START Data excerpt

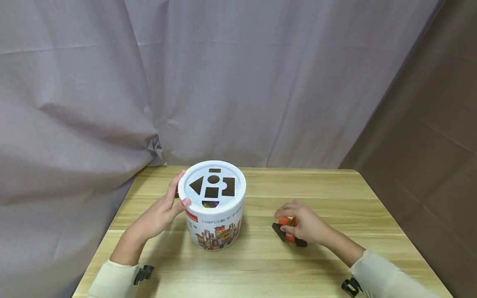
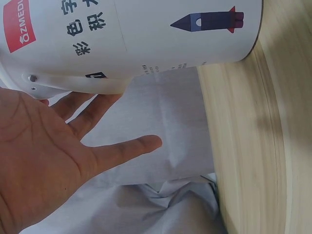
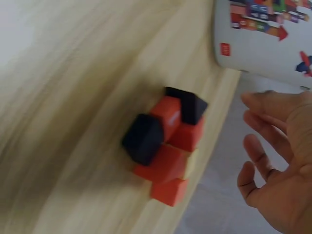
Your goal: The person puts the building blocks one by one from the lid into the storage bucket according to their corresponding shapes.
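Note:
A white cylindrical block bucket (image 1: 220, 221) stands upright on the table, its lid (image 1: 192, 175) cut with shaped holes. My left hand (image 1: 158, 217) holds the bucket's left rim, thumb at the front of the lid and fingers around the far side. In the left wrist view the little finger sticks out free, under a white carry handle (image 2: 73, 84). To the right, my right hand (image 1: 306, 223) hovers over a small cluster of blocks with fingers loosely bent and nothing between them. The cluster has red blocks (image 3: 165, 163), black blocks (image 3: 144, 139) and a pale yellow one (image 3: 191, 165).
The wooden table (image 1: 261, 273) ends at a grey curtain (image 1: 238, 82) at the back. A brown cloth (image 1: 428, 145) hangs along the right side.

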A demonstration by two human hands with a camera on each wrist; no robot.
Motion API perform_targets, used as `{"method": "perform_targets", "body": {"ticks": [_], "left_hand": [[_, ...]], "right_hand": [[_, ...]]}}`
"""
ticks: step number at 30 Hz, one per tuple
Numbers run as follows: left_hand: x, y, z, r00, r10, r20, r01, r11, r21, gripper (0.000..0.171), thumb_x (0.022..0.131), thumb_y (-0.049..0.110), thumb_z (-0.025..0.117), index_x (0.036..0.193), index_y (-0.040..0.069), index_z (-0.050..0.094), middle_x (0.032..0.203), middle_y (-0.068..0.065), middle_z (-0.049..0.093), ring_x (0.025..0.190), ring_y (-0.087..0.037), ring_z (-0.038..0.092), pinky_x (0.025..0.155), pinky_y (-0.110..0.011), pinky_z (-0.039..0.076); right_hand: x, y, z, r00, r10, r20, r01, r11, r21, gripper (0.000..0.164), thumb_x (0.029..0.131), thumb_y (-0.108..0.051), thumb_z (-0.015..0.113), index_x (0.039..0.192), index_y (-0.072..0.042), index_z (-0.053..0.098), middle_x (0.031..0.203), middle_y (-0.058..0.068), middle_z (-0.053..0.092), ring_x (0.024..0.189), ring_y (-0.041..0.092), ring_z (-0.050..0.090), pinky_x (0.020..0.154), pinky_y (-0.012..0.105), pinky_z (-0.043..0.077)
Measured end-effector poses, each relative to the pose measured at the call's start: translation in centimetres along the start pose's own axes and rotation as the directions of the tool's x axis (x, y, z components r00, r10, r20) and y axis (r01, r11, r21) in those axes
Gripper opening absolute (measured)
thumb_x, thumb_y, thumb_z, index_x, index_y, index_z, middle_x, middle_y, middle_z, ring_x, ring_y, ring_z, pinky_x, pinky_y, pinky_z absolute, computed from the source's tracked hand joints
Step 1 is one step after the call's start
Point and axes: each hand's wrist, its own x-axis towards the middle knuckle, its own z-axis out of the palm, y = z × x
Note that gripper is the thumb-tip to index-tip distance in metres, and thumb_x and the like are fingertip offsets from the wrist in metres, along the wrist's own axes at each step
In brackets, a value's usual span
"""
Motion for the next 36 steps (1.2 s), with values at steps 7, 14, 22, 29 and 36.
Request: {"method": "perform_targets", "body": {"ticks": [7, 14, 22, 29, 36], "left_hand": [[-0.2, 0.2, 0.1, 0.999, -0.04, -0.008, 0.04, 0.999, 0.024, 0.082, 0.116, 0.041, 0.055, 0.177, 0.042, 0.0, 0.165, -0.023, 0.053, 0.15, -0.047, 0.055, 0.119, -0.08, 0.041], [-0.2, 0.1, 0.3, 0.998, -0.063, -0.008, 0.063, 0.998, 0.026, 0.083, 0.116, 0.044, 0.055, 0.177, 0.044, -0.001, 0.163, -0.022, 0.055, 0.15, -0.046, 0.054, 0.12, -0.078, 0.042], [-0.1, 0.0, 0.2, 0.998, -0.059, -0.011, 0.06, 0.998, 0.024, 0.083, 0.116, 0.044, 0.055, 0.177, 0.044, -0.001, 0.164, -0.022, 0.053, 0.151, -0.045, 0.054, 0.12, -0.078, 0.041], [-0.1, 0.0, 0.2, 0.998, -0.065, -0.007, 0.065, 0.998, 0.021, 0.083, 0.116, 0.045, 0.055, 0.177, 0.044, -0.002, 0.166, -0.023, 0.051, 0.152, -0.047, 0.052, 0.121, -0.078, 0.041], [-0.2, 0.0, 0.2, 0.997, -0.076, -0.01, 0.076, 0.997, 0.024, 0.083, 0.116, 0.046, 0.054, 0.177, 0.044, -0.003, 0.165, -0.022, 0.052, 0.152, -0.046, 0.052, 0.12, -0.078, 0.041]], "right_hand": [[-0.6, 0.3, 1.1, 0.978, 0.053, 0.203, -0.05, 0.999, -0.021, 0.047, 0.085, -0.007, 0.095, 0.129, -0.01, 0.081, 0.139, 0.009, 0.076, 0.128, 0.04, 0.066, 0.101, 0.072, 0.052], [-0.6, 0.5, 2.0, 0.968, 0.062, 0.244, -0.047, 0.997, -0.067, 0.047, 0.083, -0.004, 0.096, 0.127, -0.009, 0.081, 0.139, 0.005, 0.076, 0.127, 0.034, 0.068, 0.095, 0.071, 0.051], [-0.3, 0.9, 2.4, 0.976, 0.04, 0.214, -0.024, 0.997, -0.076, 0.044, 0.083, -0.01, 0.097, 0.124, -0.012, 0.081, 0.134, 0.005, 0.077, 0.124, 0.035, 0.07, 0.099, 0.074, 0.055], [-0.2, 1.0, 2.8, 0.984, 0.051, 0.171, -0.045, 0.998, -0.04, 0.041, 0.084, -0.014, 0.098, 0.122, -0.011, 0.08, 0.126, 0.002, 0.074, 0.113, 0.025, 0.07, 0.095, 0.041, 0.064], [-0.1, 1.0, 2.7, 0.987, 0.074, 0.14, -0.079, 0.996, 0.028, 0.046, 0.084, -0.016, 0.098, 0.125, -0.005, 0.079, 0.117, 0.004, 0.068, 0.09, 0.014, 0.064, 0.071, 0.02, 0.055]]}}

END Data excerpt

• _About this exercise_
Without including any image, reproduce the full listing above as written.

• _Expected answer_
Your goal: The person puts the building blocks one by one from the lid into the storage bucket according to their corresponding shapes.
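Note:
A white cylindrical block bucket (image 1: 220, 221) stands upright on the table, its lid (image 1: 192, 175) cut with shaped holes. My left hand (image 1: 158, 217) holds the bucket's left rim, thumb at the front of the lid and fingers around the far side. In the left wrist view the little finger sticks out free, under a white carry handle (image 2: 73, 84). To the right, my right hand (image 1: 306, 223) hovers over a small cluster of blocks with fingers loosely bent and nothing between them. The cluster has red blocks (image 3: 165, 163), black blocks (image 3: 144, 139) and a pale yellow one (image 3: 191, 165).
The wooden table (image 1: 261, 273) ends at a grey curtain (image 1: 238, 82) at the back. A brown cloth (image 1: 428, 145) hangs along the right side.
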
A demonstration by two human hands with a camera on each wrist; no robot.
Motion API perform_targets, used as `{"method": "perform_targets", "body": {"ticks": [_], "left_hand": [[_, ...]], "right_hand": [[_, ...]]}}`
"""
ticks: step number at 30 Hz, one per tuple
Numbers run as follows: left_hand: x, y, z, r00, r10, r20, r01, r11, r21, gripper (0.000..0.171), thumb_x (0.022..0.131), thumb_y (-0.049..0.110), thumb_z (-0.025..0.117), index_x (0.036..0.193), index_y (-0.040..0.069), index_z (-0.050..0.094), middle_x (0.032..0.203), middle_y (-0.068..0.065), middle_z (-0.049..0.093), ring_x (0.025..0.190), ring_y (-0.087..0.037), ring_z (-0.038..0.092), pinky_x (0.025..0.155), pinky_y (-0.110..0.011), pinky_z (-0.039..0.076); right_hand: x, y, z, r00, r10, r20, r01, r11, r21, gripper (0.000..0.164), thumb_x (0.029..0.131), thumb_y (-0.108..0.051), thumb_z (-0.015..0.113), index_x (0.039..0.192), index_y (-0.072..0.042), index_z (-0.053..0.098), middle_x (0.031..0.203), middle_y (-0.058..0.068), middle_z (-0.053..0.092), ring_x (0.024..0.189), ring_y (-0.041..0.092), ring_z (-0.050..0.090), pinky_x (0.020..0.154), pinky_y (-0.012..0.105), pinky_z (-0.043..0.077)
Measured end-effector poses, each relative to the pose measured at the call's start: translation in centimetres along the start pose's own axes and rotation as the directions of the tool's x axis (x, y, z components r00, r10, r20) and y axis (r01, r11, r21) in those axes
Gripper opening absolute (measured)
thumb_x, thumb_y, thumb_z, index_x, index_y, index_z, middle_x, middle_y, middle_z, ring_x, ring_y, ring_z, pinky_x, pinky_y, pinky_z absolute, computed from the source's tracked hand joints
Step 1 is one step after the call's start
Point and axes: each hand's wrist, its own x-axis towards the middle knuckle, its own z-axis out of the palm, y = z × x
Note that gripper is the thumb-tip to index-tip distance in metres, and thumb_x and the like are fingertip offsets from the wrist in metres, along the wrist's own axes at each step
In brackets, a value's usual span
"""
Motion for the next 36 steps (1.2 s), with values at steps 7, 14, 22, 29 and 36.
Request: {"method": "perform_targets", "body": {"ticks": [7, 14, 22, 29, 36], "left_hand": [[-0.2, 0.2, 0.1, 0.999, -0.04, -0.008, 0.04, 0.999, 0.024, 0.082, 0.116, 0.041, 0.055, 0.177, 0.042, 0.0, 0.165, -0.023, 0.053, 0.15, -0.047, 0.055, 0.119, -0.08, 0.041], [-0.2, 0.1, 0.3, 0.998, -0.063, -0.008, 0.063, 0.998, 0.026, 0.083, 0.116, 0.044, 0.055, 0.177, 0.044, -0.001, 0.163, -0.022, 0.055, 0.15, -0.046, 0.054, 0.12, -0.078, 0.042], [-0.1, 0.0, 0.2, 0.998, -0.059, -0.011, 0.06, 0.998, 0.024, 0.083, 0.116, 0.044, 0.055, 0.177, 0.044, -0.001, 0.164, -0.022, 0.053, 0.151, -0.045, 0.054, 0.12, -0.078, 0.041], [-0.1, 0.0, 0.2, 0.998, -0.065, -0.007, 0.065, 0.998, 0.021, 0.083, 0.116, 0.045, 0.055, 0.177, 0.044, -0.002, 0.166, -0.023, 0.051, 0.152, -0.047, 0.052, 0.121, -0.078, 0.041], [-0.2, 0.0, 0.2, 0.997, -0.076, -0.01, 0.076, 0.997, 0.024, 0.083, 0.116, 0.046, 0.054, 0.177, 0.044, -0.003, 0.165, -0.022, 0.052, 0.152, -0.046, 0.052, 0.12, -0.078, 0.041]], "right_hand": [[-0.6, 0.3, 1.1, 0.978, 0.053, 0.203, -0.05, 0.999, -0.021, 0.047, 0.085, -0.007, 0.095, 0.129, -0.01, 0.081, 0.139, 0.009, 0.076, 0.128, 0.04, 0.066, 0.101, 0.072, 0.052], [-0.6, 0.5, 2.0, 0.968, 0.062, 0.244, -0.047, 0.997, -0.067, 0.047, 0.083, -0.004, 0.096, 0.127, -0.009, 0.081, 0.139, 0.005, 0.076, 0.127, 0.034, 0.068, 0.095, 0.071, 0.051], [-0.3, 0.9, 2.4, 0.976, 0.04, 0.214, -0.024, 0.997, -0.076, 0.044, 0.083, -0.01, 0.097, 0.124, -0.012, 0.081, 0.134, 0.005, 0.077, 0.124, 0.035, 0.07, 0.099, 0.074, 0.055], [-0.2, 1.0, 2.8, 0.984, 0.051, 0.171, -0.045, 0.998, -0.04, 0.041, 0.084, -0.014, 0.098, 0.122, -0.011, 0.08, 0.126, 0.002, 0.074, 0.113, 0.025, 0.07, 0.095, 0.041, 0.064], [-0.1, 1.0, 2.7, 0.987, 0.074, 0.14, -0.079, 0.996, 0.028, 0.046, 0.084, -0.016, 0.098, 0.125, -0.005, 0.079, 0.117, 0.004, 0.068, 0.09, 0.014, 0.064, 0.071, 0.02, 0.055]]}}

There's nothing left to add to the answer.